Ed DeMarco, president of the Housing Policy Council, has been an advocate of prudently modernizing Reg AB II with the aim of opening up the market. He has suggested that policymakers reference the 144A RMBS market in doing so. 

“An examination of these deals reveals a common set of disclosure benchmarks from which the SEC could reformulate aspects of Reg AB II,” he wrote in a NMN op-ed published in 2019.

A spokesperson for the council confirmed HPC is still backing this type of change. SFA also has been discussing the potential for 144A practices to be applied to public market standards among a broad range of capital markets participants, including investors.

“We continue to believe that thoughtful reform of Reg AB II is essential to the return of private capital to the mortgage market,” HPC said in a statement.

While exempt government-sponsored enterprises that back MBS are competing with private issuers, policymakers who are rethinking the enterprises’ role could have more flexibility in pursuing different options for reform if the market for mortgage bonds were to expand.
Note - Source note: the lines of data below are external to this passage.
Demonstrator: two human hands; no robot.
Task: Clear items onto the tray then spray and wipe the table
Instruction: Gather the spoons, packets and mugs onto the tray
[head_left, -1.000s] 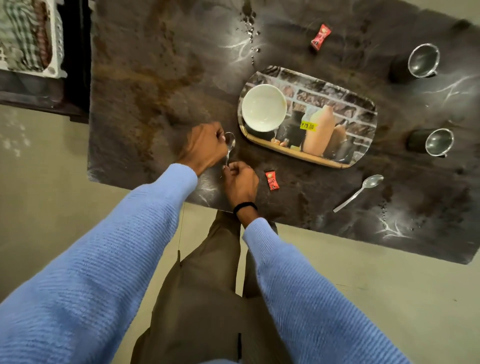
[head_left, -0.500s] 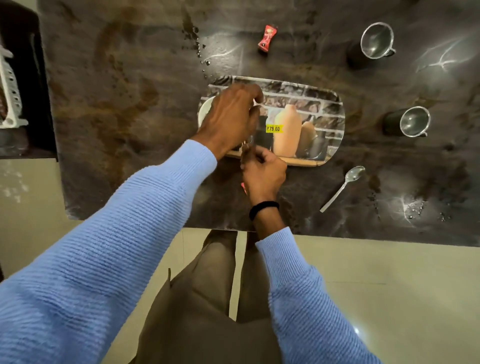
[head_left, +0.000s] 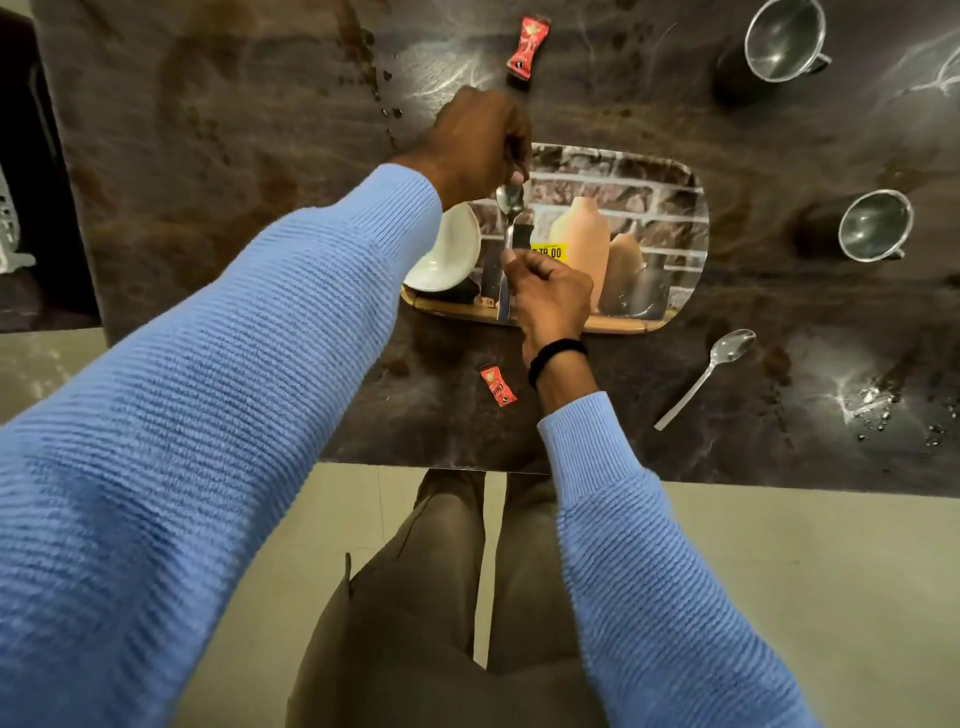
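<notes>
A patterned tray (head_left: 670, 176) lies on the dark marble table (head_left: 234, 130), with a white bowl (head_left: 447, 254) at its left end. Over the tray I hold a metal spoon (head_left: 509, 228): my left hand (head_left: 472, 145) grips its bowl end and my right hand (head_left: 550, 296) pinches its handle. A second spoon (head_left: 711, 369) lies on the table right of the tray. Two red sachets rest on the table, one (head_left: 527, 49) beyond the tray, one (head_left: 497, 384) near the front edge. Two steel cups (head_left: 784, 39) (head_left: 875, 223) stand at the right.
Crumbs and wet spots (head_left: 867, 405) mark the table at the right front, and more specks (head_left: 374, 67) lie behind the tray. The table's front edge runs just above my legs (head_left: 441, 597). A white rack (head_left: 8, 223) shows at the far left.
Both hands have carried the spoon from the table's front left area over the tray. The camera has shifted closer to the table.
</notes>
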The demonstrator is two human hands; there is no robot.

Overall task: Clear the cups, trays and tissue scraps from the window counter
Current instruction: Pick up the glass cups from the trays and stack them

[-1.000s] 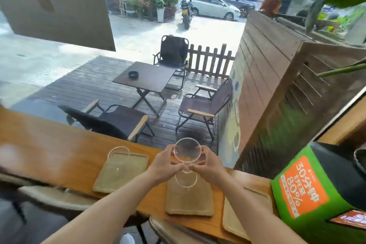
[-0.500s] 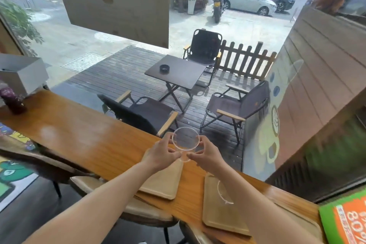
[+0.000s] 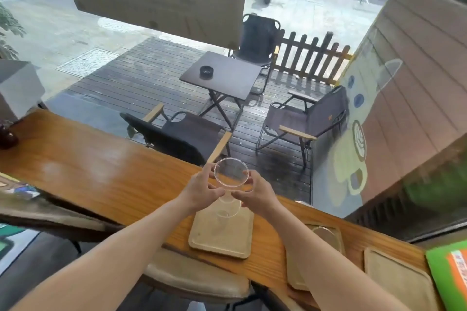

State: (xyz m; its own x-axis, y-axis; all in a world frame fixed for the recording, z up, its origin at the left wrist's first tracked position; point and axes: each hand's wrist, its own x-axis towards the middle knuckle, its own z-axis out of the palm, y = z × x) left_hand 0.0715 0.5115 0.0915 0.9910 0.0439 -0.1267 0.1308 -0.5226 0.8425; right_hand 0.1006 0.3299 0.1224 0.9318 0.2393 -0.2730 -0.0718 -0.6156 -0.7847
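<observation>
The cup is clear thin plastic, its round rim tilted toward the window, its narrower base pointing down at a tray. It hangs above the wooden counter, held between both hands. The left hand grips its left side, thumb and fingers curled loosely around the wall, index finger stretched up along the rim. The right hand clasps the right side the same way, fingertips nearly meeting the left thumb. Below the fingers lies the pale tray; right of the right hand, another tray carries a second clear cup.
</observation>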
Where investors want caution in scaling back Reg AB II

Investors and others who remember the mass underperformance of mortgage bonds in the 2008 crisis that put many firms out of business and forced the GSEs into conservatorship want to make sure they don’t lose any essential protections in rethinking in Reg AB II.

SEC Commissioner Caroline Crenshaw urged commenters in a September statement to “be mindful of removing requirements that serve to provide transparency and consistency in aid of investor analysis and diligence or provide information that bolsters market integrity.”

Other issues besides disclosure could challenge the return of a public market for privately issued RMBS. The government-related entities’ current domination has created concerns about whether the overall market’s pricing is aligned with its risk, and this would need to be addressed. 

Reasons to revamp the rule that go beyond RMBS deregulation

The disclosure of 270 data points that Reg AB II requires for each mortgage are a common reason some stakeholders have pushed for change to it, but other reasons to rethink it exist as well, according to a recent report from Hunton.

The law firm, which primarily has a business focus, indicated that conflict between required disclosures and protections for consumer data are another reason to rethink the rule.

One possible workaround for asset-level disclosures could be in line with the idea that reform to the rule could be based on what works in the existing private-label RMBS market.

“The SEC is considering whether issuers should be permitted to use sponsored, access-controlled websites to provide sensitive ALD — similar to current Rule 144A practice,” attorneys Michael Fitzpatrick, Adam O’Brian, Amy McDaniel Williams and Ian Sterling wrote.

The re-examination of Reg AB also has implications for asset-backed securities that go beyond single-family RMBS, extending to commercial mortgage securitizations and collateralized loan obligations in the commercial real estate market, according to MBA.